**Instructions for the task**
The answer must consist of each line of the records below that contains the string "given".

**Data records**
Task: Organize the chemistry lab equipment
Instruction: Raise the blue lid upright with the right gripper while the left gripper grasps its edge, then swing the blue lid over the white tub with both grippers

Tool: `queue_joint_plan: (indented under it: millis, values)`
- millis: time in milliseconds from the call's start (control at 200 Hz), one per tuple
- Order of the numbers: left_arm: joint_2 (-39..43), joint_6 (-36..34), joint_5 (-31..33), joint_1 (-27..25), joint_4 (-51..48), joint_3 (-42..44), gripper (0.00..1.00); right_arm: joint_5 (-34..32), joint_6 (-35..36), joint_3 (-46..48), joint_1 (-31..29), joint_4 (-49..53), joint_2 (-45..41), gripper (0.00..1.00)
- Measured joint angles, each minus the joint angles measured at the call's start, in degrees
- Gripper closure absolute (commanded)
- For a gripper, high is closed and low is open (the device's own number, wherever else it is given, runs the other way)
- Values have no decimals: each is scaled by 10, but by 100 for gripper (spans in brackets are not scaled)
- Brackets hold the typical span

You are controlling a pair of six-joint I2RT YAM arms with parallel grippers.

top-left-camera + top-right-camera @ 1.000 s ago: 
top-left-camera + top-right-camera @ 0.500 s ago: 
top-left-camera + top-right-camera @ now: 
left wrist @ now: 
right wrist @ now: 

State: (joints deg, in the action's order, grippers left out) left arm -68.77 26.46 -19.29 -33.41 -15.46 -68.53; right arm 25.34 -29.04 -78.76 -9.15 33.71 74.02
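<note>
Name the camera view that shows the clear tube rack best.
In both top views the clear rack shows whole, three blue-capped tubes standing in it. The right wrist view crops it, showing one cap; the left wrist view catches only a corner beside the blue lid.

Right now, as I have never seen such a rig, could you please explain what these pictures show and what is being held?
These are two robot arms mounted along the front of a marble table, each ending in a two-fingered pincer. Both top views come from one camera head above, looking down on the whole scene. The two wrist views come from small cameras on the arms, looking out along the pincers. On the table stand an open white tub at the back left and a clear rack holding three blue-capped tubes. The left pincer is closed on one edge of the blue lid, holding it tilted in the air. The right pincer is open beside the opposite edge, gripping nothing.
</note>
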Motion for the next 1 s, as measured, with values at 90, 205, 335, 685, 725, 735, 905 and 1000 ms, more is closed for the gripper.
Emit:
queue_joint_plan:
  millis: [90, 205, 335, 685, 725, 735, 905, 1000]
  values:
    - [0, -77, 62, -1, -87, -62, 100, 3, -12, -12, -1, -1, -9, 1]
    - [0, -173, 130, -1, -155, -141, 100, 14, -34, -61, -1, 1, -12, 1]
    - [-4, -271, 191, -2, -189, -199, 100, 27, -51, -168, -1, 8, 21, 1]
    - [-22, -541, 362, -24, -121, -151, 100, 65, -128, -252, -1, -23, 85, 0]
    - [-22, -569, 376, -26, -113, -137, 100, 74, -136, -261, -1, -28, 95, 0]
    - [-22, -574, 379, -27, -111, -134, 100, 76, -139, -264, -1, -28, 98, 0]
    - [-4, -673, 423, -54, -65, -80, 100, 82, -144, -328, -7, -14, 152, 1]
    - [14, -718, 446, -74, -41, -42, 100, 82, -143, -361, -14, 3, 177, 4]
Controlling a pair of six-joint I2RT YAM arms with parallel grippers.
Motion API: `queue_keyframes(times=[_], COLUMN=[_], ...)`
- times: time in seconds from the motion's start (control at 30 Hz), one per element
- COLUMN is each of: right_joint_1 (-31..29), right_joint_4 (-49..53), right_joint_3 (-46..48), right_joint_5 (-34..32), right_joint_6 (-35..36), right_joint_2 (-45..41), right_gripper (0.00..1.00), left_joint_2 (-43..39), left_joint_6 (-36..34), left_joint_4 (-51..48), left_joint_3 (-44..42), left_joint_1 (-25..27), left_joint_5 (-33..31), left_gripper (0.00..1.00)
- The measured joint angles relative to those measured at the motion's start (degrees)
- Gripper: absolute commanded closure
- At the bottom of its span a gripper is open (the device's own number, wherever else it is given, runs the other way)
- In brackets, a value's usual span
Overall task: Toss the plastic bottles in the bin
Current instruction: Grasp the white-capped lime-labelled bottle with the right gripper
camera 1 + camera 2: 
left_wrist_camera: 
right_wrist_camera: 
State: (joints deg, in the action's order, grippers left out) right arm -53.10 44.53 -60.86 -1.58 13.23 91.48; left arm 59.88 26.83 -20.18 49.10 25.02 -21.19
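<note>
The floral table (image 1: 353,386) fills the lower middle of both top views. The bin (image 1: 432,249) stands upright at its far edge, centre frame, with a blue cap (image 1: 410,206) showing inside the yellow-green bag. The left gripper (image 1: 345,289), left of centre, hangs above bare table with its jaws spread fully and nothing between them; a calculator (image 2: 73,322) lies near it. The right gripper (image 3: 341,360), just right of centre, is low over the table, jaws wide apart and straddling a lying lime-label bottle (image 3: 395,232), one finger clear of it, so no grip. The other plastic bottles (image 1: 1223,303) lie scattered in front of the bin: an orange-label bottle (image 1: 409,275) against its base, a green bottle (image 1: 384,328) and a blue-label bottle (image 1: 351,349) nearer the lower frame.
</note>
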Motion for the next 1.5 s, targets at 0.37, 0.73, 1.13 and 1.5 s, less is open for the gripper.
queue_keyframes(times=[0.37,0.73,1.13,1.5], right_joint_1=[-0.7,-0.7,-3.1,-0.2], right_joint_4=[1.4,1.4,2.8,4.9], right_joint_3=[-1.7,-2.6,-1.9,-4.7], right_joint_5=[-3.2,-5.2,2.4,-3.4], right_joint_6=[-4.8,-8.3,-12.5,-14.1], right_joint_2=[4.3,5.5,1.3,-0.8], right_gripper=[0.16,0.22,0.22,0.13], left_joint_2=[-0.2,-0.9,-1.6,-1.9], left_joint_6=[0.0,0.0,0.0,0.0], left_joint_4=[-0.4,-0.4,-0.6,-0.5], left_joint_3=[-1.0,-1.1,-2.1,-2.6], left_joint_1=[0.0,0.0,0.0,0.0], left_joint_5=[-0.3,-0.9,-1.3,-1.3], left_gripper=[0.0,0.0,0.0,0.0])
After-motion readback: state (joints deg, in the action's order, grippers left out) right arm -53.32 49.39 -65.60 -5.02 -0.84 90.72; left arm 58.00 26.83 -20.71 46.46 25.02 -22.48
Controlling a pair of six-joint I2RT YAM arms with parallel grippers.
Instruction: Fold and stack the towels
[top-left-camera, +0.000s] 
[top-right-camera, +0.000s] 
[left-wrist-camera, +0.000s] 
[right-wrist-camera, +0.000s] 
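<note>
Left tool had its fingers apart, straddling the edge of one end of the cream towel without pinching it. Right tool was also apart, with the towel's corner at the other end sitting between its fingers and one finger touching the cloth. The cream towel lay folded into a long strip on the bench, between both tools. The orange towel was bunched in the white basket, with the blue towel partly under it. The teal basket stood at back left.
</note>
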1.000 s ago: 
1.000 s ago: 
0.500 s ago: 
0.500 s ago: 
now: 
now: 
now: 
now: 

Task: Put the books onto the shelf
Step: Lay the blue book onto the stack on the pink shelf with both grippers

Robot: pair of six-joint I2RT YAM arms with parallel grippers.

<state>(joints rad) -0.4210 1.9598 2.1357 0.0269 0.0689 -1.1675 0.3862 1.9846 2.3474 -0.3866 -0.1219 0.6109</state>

**Output below**
- For a gripper, high is closed and low is open (the device's own number, wherever else it is given, runs the other way)
- At the bottom of its span a gripper is open (the device's own number, wherever else it is given, runs the other way)

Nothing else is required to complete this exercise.